▶ [Task item]
Retype only what runs from the first line of the listing to the line holding "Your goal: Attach", both included. Do not retype the pictures.
------------------------------------------------------------------------
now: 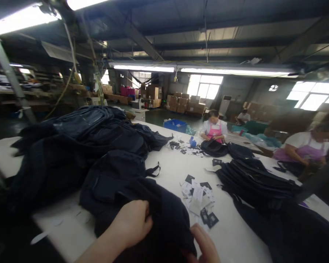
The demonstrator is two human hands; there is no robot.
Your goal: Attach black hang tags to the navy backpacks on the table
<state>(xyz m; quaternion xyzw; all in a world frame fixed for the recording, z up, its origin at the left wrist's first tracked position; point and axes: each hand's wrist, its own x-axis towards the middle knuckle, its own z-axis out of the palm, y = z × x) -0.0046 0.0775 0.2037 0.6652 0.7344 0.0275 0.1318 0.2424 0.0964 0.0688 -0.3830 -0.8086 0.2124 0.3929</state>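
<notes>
A dark backpack (164,204) lies on the white table in front of me, at the bottom centre. My left hand (134,221) has its fingers curled into the upper part of this bag, gripping the fabric. At the bag's right edge, my right hand (204,243) touches the cloth with its fingers bent; part of it is cut off by the frame's lower edge and hidden by the bag. Just right of the bag lies a scattered heap of white and black tags (197,197).
Dark bags form a big pile (98,128) on the left, and another stack (257,179) stands on the right. Across the white table (164,160), a person in a pink apron (215,129) handles a bag near a blue bin (175,125). Another person (304,149) works at the far right.
</notes>
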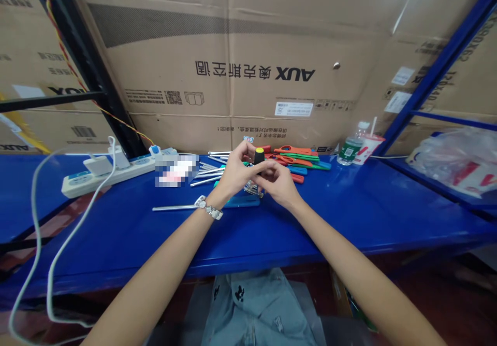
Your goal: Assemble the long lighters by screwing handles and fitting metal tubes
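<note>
A short black handle with a yellow end point(259, 155) stands upright between my two hands. My left hand point(237, 169), with a metal-band watch on its wrist, is closed around it from the left. Pressed together just to the right, the fingers of my right hand point(278, 181) pinch something hidden near the handle's lower part. Small shiny pieces point(256, 189) show below the fingers, too unclear to name. A long metal rod point(174, 208) and a blue tool handle point(244, 201) lie on the blue table under my left hand.
Behind my hands lie several metal rods point(209, 174) and orange-handled scissors point(290, 149) among coloured handles. A white power strip point(77, 184) with cables lies left. A water bottle point(349, 148) and a red-white cup point(367, 149) stand right, against a large cardboard box point(163, 76).
</note>
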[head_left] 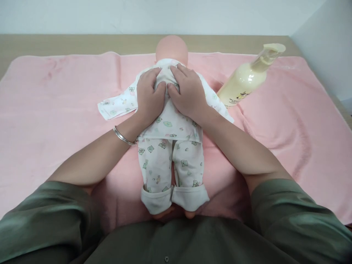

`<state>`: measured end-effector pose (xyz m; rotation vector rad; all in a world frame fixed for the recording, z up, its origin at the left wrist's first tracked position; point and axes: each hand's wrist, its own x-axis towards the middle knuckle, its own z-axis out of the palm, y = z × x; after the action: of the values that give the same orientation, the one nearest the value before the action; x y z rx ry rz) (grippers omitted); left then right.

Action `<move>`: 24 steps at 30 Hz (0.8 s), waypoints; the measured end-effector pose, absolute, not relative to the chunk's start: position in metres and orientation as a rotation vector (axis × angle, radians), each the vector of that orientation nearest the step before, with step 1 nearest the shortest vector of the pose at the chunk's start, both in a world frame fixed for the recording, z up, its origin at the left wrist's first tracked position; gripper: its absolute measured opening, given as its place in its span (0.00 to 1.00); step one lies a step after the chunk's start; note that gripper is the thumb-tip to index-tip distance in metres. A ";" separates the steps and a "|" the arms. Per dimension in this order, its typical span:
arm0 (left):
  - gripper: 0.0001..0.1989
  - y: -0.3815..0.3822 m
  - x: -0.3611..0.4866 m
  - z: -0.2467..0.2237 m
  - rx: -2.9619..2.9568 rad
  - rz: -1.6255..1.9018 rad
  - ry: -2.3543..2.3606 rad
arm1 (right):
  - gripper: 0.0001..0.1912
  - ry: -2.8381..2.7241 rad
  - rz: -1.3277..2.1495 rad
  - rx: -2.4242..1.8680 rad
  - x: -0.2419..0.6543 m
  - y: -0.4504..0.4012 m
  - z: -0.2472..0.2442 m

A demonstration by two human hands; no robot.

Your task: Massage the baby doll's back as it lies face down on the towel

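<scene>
Standing on the pink blanket, the pump bottle carries a yellow cartoon animal and small dark lettering too fine to read with certainty. The left hand and right hand lie on the upper back of a face-down doll in a printed top; their fingers are loosely together, thumbs spread apart from them, pressing on cloth without gripping it. The doll lies on the blanket, left of the bottle, its head toward the wall.
</scene>
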<state>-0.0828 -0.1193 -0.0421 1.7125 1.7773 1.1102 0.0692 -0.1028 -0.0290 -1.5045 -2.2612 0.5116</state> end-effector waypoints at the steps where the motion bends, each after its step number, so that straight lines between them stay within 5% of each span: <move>1: 0.14 -0.119 -0.083 -0.042 1.710 1.114 1.778 | 0.27 -2.262 0.514 -1.503 0.069 -0.103 -0.029; 24: 0.11 -0.119 -0.084 -0.047 1.718 1.119 1.778 | 0.27 -2.284 0.575 -1.556 0.071 -0.100 -0.023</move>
<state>-0.0844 -0.1195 -0.0473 1.7185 1.7785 1.1194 0.0706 -0.1000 -0.0231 -1.5556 -2.2841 0.5747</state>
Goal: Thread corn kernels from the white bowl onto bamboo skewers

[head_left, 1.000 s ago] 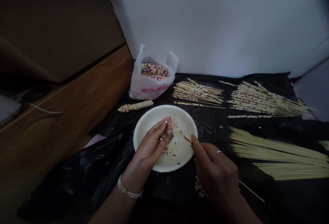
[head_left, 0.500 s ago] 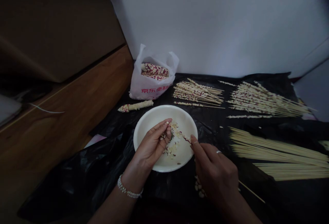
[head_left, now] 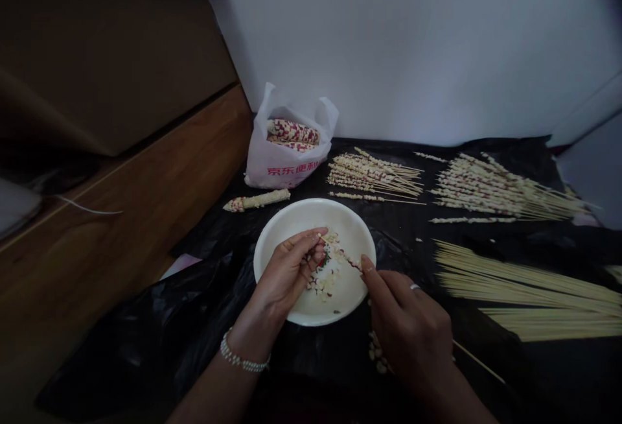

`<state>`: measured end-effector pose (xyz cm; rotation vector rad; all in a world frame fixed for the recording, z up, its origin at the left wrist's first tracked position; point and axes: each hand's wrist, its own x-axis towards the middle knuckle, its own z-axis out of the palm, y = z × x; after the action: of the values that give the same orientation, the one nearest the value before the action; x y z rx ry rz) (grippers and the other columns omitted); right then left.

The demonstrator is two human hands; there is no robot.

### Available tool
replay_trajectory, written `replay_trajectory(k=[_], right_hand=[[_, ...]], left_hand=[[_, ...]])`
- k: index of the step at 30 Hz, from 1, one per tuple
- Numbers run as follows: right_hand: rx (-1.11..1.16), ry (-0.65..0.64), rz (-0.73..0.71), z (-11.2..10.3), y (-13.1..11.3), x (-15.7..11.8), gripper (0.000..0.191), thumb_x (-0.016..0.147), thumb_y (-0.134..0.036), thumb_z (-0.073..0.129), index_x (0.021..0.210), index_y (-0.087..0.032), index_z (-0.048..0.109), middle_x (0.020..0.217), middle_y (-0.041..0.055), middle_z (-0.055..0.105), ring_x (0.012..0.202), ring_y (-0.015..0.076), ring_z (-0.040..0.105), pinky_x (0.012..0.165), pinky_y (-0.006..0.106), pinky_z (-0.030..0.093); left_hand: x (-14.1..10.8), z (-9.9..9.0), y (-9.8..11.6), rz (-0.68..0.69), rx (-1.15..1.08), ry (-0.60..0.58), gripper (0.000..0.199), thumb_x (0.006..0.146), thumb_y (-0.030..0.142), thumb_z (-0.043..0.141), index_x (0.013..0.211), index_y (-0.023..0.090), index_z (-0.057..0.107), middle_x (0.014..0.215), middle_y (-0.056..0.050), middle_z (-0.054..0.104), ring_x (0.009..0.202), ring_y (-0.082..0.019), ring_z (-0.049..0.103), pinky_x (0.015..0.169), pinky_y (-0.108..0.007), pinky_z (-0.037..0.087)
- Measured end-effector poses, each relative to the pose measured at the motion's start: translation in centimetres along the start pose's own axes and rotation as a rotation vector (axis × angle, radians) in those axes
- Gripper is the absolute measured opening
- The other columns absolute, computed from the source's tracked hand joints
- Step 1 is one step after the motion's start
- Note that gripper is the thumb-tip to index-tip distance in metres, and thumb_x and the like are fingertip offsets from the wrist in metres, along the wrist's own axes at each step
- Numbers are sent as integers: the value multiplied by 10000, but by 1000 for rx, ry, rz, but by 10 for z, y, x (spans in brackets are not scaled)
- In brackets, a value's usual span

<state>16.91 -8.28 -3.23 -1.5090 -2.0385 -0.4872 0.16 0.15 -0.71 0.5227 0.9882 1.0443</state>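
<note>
Head view: two hands work over one white bowl (head_left: pixel 272 229) on a black plastic sheet (head_left: pixel 398 223). The left hand (head_left: pixel 286 271) has its thumb and forefinger pinched together on one pale kernel (head_left: pixel 319 236) at the tip of a skewer, with its other fingers curled around more kernels. The right hand (head_left: pixel 411 314) has its thumb and forefinger closed on that one skewer (head_left: pixel 352 262), partly threaded and slanting above the bowl; its bare end shows beyond the hand, pointing to the sheet's near right corner. The bowl holds loose kernels (head_left: pixel 323 284), too many to count.

Near the sheet's far left corner stands one white bag (head_left: pixel 284 168) with at least two speckled cobs (head_left: pixel 294 132). One mostly stripped cob (head_left: pixel 265 200) lies between the bag and the bowl. Along the far edge lie two clusters of threaded skewers (head_left: pixel 374 174), overlapping beyond a count, with one single threaded skewer on the near side of each. Bare skewers (head_left: pixel 529 288) fan toward the right edge, also uncountable. A small pile of kernels lies beside the right hand.

A strip of sheet runs between the bowl's right rim and the bare skewers; creased sheet spreads left of the bowl, up to the wooden floor (head_left: pixel 160 197).
</note>
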Motion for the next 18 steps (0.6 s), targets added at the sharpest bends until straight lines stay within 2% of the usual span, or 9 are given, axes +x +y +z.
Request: replay_trajectory(k=[4,8,14,18], right_hand=[[8,28,3,1,0,0,415,840,-108,539,1253,-151,554,815,30,647,600,98,458,554,261,297],[4,41,7,1,-1,0,427,829,-85,542,1250,-155,557,808,22,653,589,93,450,557,254,303],[1,59,8,1,-2,1,415,833,-101,555,1243,-161,560,813,17,662,586,77,469,562,242,309],[18,66,5,1,-3,0,421,817,-85,573,1234,-142,562,844,28,667,615,81,496,572,240,324]], left_hand=[[1,-1,0,-61,-101,-3,204,720,130,706,924,129,718,748,-19,647,674,-51,577,682,-121,494],[1,-1,2,-123,-202,7,125,688,84,719,796,145,711,712,-4,636,651,-54,564,638,-129,501],[0,0,2,-110,-187,7,121,677,71,723,783,115,687,693,3,625,606,-36,560,623,-115,492],[-1,0,1,-157,-204,3,119,697,77,713,807,113,682,720,-3,629,618,-38,570,631,-118,500]])
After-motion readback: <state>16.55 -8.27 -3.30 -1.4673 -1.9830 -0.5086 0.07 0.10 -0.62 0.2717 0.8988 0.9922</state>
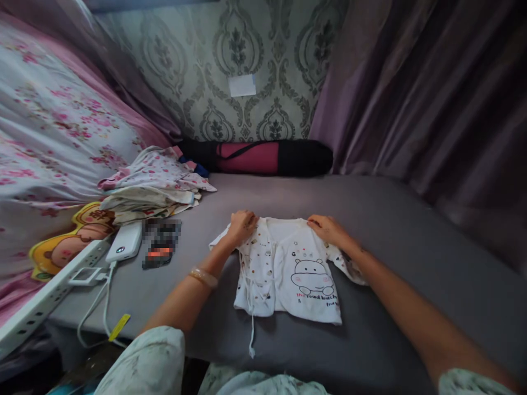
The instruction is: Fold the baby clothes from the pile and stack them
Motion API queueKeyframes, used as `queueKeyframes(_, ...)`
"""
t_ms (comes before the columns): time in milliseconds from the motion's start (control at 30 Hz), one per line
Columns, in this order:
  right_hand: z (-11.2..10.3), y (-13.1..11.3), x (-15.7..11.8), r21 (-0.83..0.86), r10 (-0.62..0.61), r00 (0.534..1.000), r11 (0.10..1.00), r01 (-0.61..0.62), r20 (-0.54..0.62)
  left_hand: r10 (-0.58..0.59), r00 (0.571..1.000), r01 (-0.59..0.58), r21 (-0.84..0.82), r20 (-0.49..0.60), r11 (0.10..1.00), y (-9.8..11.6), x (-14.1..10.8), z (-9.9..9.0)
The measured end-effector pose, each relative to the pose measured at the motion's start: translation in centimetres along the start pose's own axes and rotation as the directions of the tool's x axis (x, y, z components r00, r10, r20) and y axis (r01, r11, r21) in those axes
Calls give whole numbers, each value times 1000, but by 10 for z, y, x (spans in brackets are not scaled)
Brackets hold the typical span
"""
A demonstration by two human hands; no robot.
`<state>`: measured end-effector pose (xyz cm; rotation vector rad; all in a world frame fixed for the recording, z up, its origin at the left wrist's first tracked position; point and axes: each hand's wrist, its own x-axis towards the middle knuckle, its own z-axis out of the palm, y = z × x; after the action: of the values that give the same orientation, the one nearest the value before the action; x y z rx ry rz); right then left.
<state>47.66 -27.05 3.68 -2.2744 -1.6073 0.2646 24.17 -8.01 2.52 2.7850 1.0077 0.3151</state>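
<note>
A small white baby wrap shirt lies spread on the grey sheet, its neckline away from me. A cartoon hippo and lettering are printed on its right front, small brown motifs on its left. White ties hang down the left panel, one reaching past the hem. My left hand is closed on the shirt's left shoulder, fingers curled over the cloth. At the opposite shoulder, my right hand pinches the fabric near the collar. The right sleeve is partly hidden under my right forearm.
Folded clothes are piled at the back left. Nearby lie a white power bank, a blurred-out item, a power strip with cables and a yellow cushion. A black-and-red roll bag rests along the wall; curtains hang both sides.
</note>
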Motion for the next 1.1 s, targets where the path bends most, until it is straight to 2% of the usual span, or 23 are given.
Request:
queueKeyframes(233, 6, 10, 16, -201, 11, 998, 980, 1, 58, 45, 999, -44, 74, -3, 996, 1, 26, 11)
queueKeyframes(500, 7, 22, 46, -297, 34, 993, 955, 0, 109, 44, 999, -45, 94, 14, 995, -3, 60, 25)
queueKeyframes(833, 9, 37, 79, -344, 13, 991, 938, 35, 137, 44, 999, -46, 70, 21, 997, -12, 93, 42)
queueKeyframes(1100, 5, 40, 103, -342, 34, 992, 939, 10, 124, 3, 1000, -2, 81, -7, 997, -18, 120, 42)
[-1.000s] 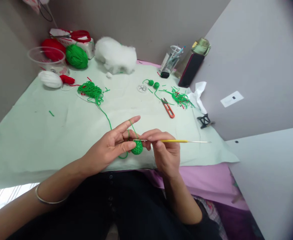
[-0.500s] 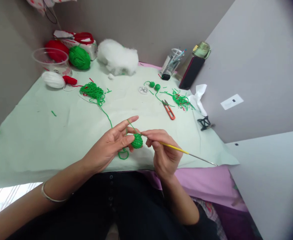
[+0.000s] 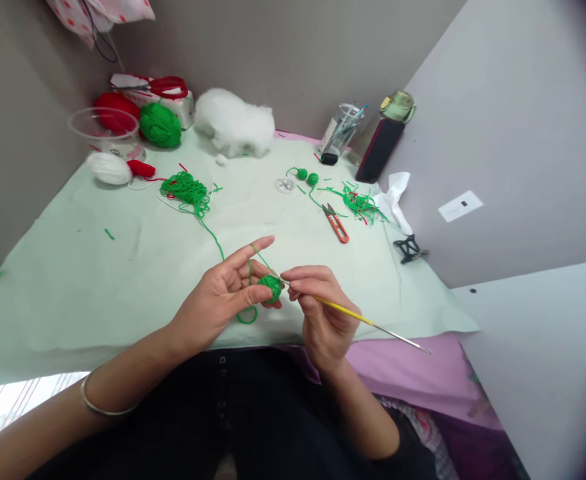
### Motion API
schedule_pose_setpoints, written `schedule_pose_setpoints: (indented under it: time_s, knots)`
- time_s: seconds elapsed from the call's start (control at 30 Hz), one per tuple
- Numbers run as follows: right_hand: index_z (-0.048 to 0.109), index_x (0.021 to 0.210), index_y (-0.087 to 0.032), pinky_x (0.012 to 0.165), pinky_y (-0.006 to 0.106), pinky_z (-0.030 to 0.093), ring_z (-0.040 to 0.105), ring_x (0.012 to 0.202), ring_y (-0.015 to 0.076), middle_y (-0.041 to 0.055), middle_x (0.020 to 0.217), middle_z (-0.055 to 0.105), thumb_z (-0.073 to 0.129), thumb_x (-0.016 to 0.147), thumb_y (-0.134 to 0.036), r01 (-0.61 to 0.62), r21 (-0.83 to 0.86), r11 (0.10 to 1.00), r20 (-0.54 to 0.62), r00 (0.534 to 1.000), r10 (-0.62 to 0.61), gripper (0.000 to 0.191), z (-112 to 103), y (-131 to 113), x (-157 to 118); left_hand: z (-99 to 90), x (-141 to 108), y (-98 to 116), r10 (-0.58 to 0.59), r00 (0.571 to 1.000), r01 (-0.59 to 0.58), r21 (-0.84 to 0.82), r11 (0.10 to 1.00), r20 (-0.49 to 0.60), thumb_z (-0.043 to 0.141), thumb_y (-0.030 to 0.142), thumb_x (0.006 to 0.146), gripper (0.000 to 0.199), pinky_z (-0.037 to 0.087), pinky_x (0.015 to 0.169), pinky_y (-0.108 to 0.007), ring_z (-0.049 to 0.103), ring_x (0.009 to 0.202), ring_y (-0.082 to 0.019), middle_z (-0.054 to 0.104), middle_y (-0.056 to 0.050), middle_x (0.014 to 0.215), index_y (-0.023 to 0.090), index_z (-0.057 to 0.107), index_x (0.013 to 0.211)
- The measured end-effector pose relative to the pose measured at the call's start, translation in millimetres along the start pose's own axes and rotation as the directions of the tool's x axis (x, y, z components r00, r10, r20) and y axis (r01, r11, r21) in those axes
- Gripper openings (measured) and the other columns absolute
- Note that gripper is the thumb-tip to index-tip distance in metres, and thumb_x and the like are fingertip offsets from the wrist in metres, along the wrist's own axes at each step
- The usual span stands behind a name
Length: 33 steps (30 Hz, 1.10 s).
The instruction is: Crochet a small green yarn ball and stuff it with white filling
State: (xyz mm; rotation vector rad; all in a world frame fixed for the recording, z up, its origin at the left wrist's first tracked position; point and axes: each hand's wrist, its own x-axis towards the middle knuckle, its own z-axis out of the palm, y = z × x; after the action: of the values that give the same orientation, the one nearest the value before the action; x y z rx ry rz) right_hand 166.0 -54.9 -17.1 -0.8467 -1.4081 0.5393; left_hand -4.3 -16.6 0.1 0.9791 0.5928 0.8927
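Observation:
My left hand [image 3: 223, 290] pinches a small green crocheted ball [image 3: 271, 287] between thumb and fingers, its index finger stretched out with green yarn looped round it. In my right hand [image 3: 325, 313] is a crochet hook [image 3: 345, 310] with a yellow grip and metal ends, held like a pen. The hook's tip meets the top right edge of the ball; the exact stitch is too small to make out. From the left hand the working yarn [image 3: 213, 235] runs back to a loose heap of green yarn [image 3: 185, 190]. A loop of yarn hangs below the ball.
Orange thread snips [image 3: 336, 224] lie beyond my right hand, near green yarn scraps [image 3: 363, 203] and two small green balls [image 3: 307, 176]. White stuffing [image 3: 235, 123], yarn balls [image 3: 160, 125] and a plastic tub [image 3: 105, 133] stand at the back. A phone [image 3: 380, 150] leans on a bottle at right.
The camera view has tilted slightly, so the table things appear a little lower. The ball has turned a little in my left hand, and the hook's rear end points lower.

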Motion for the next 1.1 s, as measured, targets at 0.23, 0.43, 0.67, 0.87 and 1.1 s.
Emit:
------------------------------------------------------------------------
▶ [Output for this task]
now: 
The demonstrator is two human hands; there is no robot.
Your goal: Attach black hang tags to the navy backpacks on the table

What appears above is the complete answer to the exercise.